Storage adapter implementation¶
Currently, there are available prepared database adapters, see Selinonlib module. In order to use these storages, you have to manually install database adapters using extras as they are not explicitly included by requirements.
SqlStorage - SQLAlchemy adapter for SQL databases¶
pip3 install selinon[postgresql]
A configuration example:
storages:
- name: 'MySqlStorage'
classname: 'PostgreSQL'
import: 'selinon.storages.postgresql'
configuration:
connection_string: 'postgres://postgres:postgres@postgres:5432/postgres'
encoding: 'utf-8'
echo: false
The connection string can be parametrized using environment variables. The implementation is available in selinon.storages.postgresql
.
Redis - Redis database adapter¶
pip3 install selinon[redis]
A configuration example:
storages:
- name: 'MyRedisStorage'
classname: 'Redis'
import: 'selinon.storages.redis'
configuration:
host: 'redishost'
port: 6379
db: 0
charset: 'utf-8'
port: 27017
Configuration entries host, port, password and db can be parametrized using environment variables. The implementation is available in selinon.storages.redis
.
MongoDB - MongoDB database adapter¶
pip3 install selinon[mongodb]
A configuration example:
storages:
- name: 'MyMongoStorage'
classname: 'MongoDB'
import: 'selinon.storages.mongodb'
configuration:
db_name: 'database_name'
collection_name: 'collection_name'
host: 'mongohost'
port: 27017
Configuration entries db_name, collection_name, host and port can be parametrized using environment variables. The implementation is available in selinon.storages.mongodb
.
S3 - AWS S3 database adapter¶
`pip3 install selinon[s3]`
A configuration example:
storages:
- name: 'MyS3Storage'
classname: 'S3Storage'
import: 'selinon.storages.s3'
configuration:
bucket: 'my-bucket-name'
aws_access_key_id: 'AAAAAAAAAAAAAAAAAAAA'
aws_secret_access_key: 'BBBBBBBBBBBBBBBBBBBBBBBBBBBBBBBBBBBBBBB'
region_name: 'us-east-1'
Configuration entries bucket, aws_access_key_id, aws_secret_access_key, region_name, location, use_ssl and endpoint_url can be parametrized using environment variables. The implementation is available in selinon.storages.s3
.
Note
You can use awesome projects such as Ceph Nano, Ceph or Minio to run your application without AWS. You need to adjust endpoint_url configuration entry of this adapter to point to your alternative. You can check Selinon’s demo deployment for more info.
In memory storage¶
A configuration example:
storages:
- name: 'Memory'
classname: 'InMemoryStorage'
import: 'selinon.storages.memory'
configuration:
echo: false
No additional requirements are necessary to be installed. This storage adapter stores results in memory. It is suitable for use with Selinon CLI and executor where you just want to run a flow and check results. As results are stored in memory, it is not possible to scale number of workers in many cases as results are stored in memory of a node.
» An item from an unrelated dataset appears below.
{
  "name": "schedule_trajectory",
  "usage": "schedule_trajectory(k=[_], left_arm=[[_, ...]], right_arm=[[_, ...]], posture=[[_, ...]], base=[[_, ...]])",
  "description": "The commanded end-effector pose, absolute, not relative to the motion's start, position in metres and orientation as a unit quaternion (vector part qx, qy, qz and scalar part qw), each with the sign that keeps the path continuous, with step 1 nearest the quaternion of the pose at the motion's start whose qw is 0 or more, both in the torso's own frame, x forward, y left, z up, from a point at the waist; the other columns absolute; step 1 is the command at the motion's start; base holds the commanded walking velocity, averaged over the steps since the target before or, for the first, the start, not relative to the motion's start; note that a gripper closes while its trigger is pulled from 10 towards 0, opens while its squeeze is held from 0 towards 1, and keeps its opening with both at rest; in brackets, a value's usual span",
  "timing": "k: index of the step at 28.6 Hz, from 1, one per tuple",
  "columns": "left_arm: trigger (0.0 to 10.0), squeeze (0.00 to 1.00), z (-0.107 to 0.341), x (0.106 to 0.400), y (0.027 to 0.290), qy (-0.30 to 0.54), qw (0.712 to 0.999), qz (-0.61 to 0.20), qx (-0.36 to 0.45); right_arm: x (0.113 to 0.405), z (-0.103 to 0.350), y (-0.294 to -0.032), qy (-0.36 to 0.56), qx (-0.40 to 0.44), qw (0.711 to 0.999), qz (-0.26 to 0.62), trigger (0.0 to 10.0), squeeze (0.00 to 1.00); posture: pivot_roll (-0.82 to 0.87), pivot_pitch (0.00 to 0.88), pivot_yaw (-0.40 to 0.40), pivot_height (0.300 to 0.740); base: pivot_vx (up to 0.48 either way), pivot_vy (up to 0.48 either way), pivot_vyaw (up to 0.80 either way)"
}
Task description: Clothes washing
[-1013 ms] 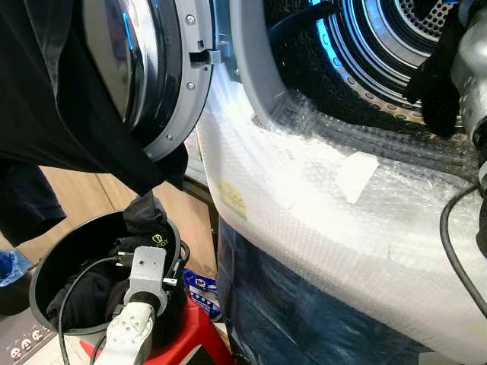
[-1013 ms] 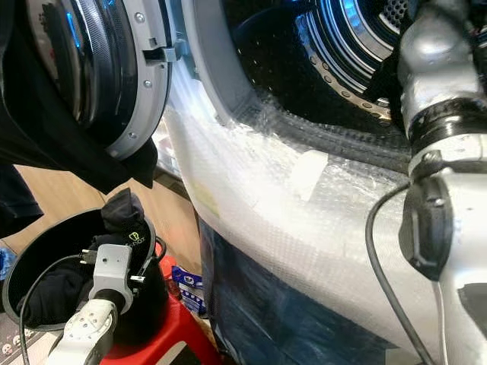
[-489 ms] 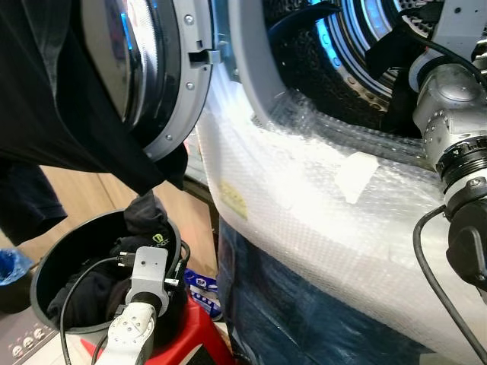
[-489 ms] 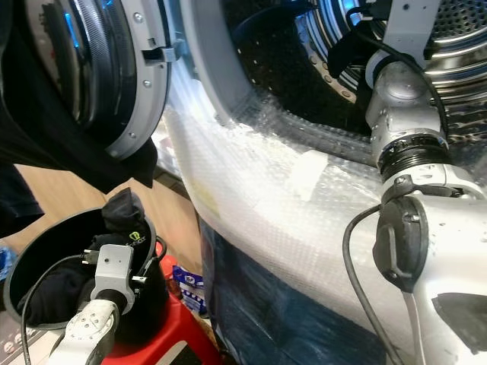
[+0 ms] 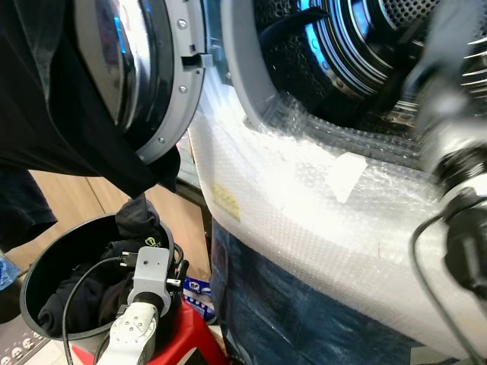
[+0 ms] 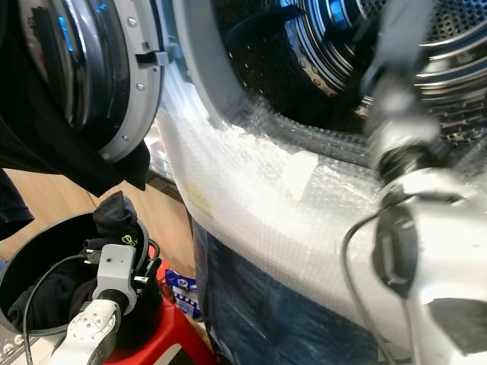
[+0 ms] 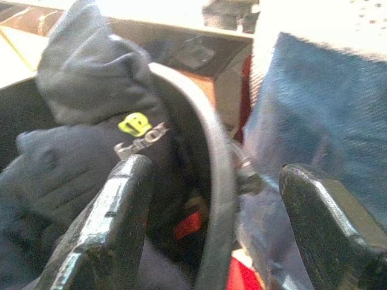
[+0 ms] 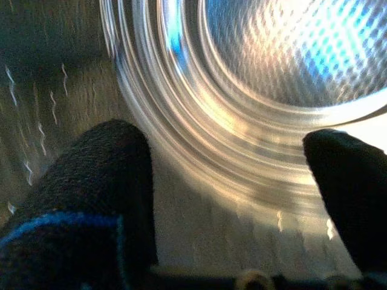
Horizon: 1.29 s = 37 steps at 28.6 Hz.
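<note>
At the lower left of the head view the left hand (image 7: pixel 208 235) hovers with its fingers spread wide astride the rim of the black bucket (image 5: pixel 46 262), which holds dark clothes (image 7: pixel 91 121). At the upper right the right hand (image 8: pixel 227 181), blurred, is also spread wide and empty, facing the steel drum (image 8: pixel 284 72) of the bubble-wrapped washing machine (image 5: pixel 304 205).

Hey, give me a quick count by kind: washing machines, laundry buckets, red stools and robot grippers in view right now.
Washing machine: 1
Black laundry bucket: 1
Red stool: 1
Robot grippers: 2, the left gripper open at the bucket's rim, the right gripper open, facing the drum
Total: 5
</note>
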State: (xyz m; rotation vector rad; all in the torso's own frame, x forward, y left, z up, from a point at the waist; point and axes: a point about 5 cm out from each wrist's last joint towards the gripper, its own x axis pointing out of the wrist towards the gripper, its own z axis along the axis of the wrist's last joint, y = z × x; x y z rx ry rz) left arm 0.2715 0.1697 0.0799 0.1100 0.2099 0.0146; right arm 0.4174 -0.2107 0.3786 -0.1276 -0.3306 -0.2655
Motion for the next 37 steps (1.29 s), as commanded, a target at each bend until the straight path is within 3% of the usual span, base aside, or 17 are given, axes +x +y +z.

The implementation is available in selinon.storages.memory
.
Few notes on using adapters¶
If you want to you multiple adapters, you can specify multiple adapters in extras when installing:
pip3 install selinon[mongodb,postgresql,s3]
Note that spaces are not allowed in extras (also escape brackets when using zsh).
Using a custom storage adapter¶
You can define your own storage by inheriting from DataStorage
abstract class:
from selinon import DataStorage
class MyStorage(DataStorage):
def __init__(self, host, port):
# arguments from YAML file are pasased to constructor as key-value arguments
pass
def is_connected():
# predicate used to check connection
return False
def connect():
# define how to connect based on your configuration
pass
def disconnect():
# define how to disconnect from storage
pass
def retrieve(self, flow_name, task_name, task_id):
# define how to retrieve results
pass
def store(self, flow_name, task_name, task_id, result):
# define how to store results
pass
def store_error(self, node_args, flow_name, task_name, task_id, exc_info):
# optionally define how to track errors/task failures if you need to
pass
def delete(self, flow_name, task_name, task_id):
# define how to delete results
pass
And pass this storage to Selinon in your YAML configuration:
storages:
# from myapp.storages import MyStorage
- name: 'MyStorage'
import: 'myapp.storages'
configuration:
host: 'localhost'
port: '5432'
If you create an adapter for some well known storage and you feel that your adapter is generic enough, feel free to share it with community by opening a pull request!
Database connection pool¶
Each worker is trying to be efficient when it comes to number of connections to a database. There is held only one instance of DataStorage
class per whole worker. Selinon transparently takes care of concurrent-safety when calling methods of DataStorage
if you plan to run your worker with concurrency level higher than one.
Note
You can also simply share connection across multiple DataStorage
classes in inheritance hierarchy and reuse already defined connections. You can also do storage aliasing as described in Best practices.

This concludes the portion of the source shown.